Introduction
Non-circular gears are critical components in specialized mechanical transmissions requiring non-uniform motion conversion. Currently, CNC gear shaping and hobbing dominate their manufacturing. While gear shaping offers broader applicability than hobbing—particularly for gears with significant curvature variations or low tooth counts where undercutting occurs—it faces limitations in efficiency, precision, and cutting force stability. These constraints hinder the widespread adoption of non-circular gears. Feed rate stands as the most influential parameter affecting machining efficiency and quality. Cutting force fluctuations during gear shaping compromise dimensional accuracy, surface integrity, and tool longevity. Optimizing feed rates to constrain these fluctuations enhances quality, boosts efficiency, and reduces costs. Prior research by Park et al. demonstrated machining time reduction through feed velocity optimization for maximum cutting force. Similarly, Cai et al. developed feed rate optimization models based on cutting force predictions. However, methods involving continuous radial feed adjustments, like those by Rokkaku et al., accelerate wear on screws and guideways. This work introduces a variable circumferential feed optimization method for gear shaping, constrained by constant cutting force, to mitigate fluctuations without inducing mechanical wear.

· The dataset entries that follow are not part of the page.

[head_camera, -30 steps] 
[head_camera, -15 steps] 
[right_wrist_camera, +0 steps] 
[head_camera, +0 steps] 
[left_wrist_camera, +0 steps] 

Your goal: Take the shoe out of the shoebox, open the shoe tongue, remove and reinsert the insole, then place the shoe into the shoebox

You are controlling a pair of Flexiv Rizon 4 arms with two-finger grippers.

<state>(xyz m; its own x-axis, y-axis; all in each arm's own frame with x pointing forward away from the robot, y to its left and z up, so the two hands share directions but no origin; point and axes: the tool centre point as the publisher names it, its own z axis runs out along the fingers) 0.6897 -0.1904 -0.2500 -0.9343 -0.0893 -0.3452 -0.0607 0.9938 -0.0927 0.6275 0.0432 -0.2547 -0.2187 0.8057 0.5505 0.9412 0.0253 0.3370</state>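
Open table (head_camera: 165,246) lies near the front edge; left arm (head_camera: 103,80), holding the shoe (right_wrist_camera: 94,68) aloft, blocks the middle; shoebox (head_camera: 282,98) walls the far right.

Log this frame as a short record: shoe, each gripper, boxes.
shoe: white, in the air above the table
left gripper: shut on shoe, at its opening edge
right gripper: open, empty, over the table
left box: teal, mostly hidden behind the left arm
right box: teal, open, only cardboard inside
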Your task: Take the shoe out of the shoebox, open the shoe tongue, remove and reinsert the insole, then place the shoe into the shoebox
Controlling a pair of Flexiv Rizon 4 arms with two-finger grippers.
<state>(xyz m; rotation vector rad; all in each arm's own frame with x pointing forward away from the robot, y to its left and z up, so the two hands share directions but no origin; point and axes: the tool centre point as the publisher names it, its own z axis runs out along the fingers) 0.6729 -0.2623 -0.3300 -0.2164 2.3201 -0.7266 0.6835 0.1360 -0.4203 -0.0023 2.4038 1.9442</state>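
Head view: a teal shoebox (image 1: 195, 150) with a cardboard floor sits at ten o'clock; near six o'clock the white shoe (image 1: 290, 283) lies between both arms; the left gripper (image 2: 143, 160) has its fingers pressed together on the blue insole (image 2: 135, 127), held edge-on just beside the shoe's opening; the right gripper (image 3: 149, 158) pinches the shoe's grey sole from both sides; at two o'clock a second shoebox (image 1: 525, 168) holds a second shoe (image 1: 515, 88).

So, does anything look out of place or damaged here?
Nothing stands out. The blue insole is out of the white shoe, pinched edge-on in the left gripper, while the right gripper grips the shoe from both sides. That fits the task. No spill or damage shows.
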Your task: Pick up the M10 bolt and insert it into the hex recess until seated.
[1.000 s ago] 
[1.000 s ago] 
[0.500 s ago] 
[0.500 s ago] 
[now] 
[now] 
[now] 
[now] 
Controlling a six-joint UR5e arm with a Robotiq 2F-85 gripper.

Cutting Force Modeling in Gear Shaping
During non-circular gear shaping, the principal cutting force \( F_z \) dominates other force components. It determines machine power capacity, fixture design, and tool selection. Given the multi-tooth nature of shaping cutters and minimal variation in tool inclination, the process is modeled as orthogonal cutting. Force equilibrium analysis yields:
$$F_z = N_f \cos \gamma_e + F_f \sin \gamma_e$$
Applying metal cutting theory and simplifying, \( F_z \) relates directly to the shear stress \( \tau_s \) and undeformed chip area \( A_c \):
$$F_z = \tau_s A_c \frac{\cos (\beta – \gamma_e)}{\sin \psi_e \cos (\psi_e + \beta – \gamma_e)}$$
For a single machining operation, tool rake angle \( \gamma_e \), shear angle \( \psi_e \), and shear yield strength \( \tau_s \) remain constant. Thus, \( F_z \) exhibits linear proportionality to \( A_c \):
$$F_z \propto A_c$$
This establishes the foundation for controlling cutting force by regulating the undeformed chip area during gear shaping.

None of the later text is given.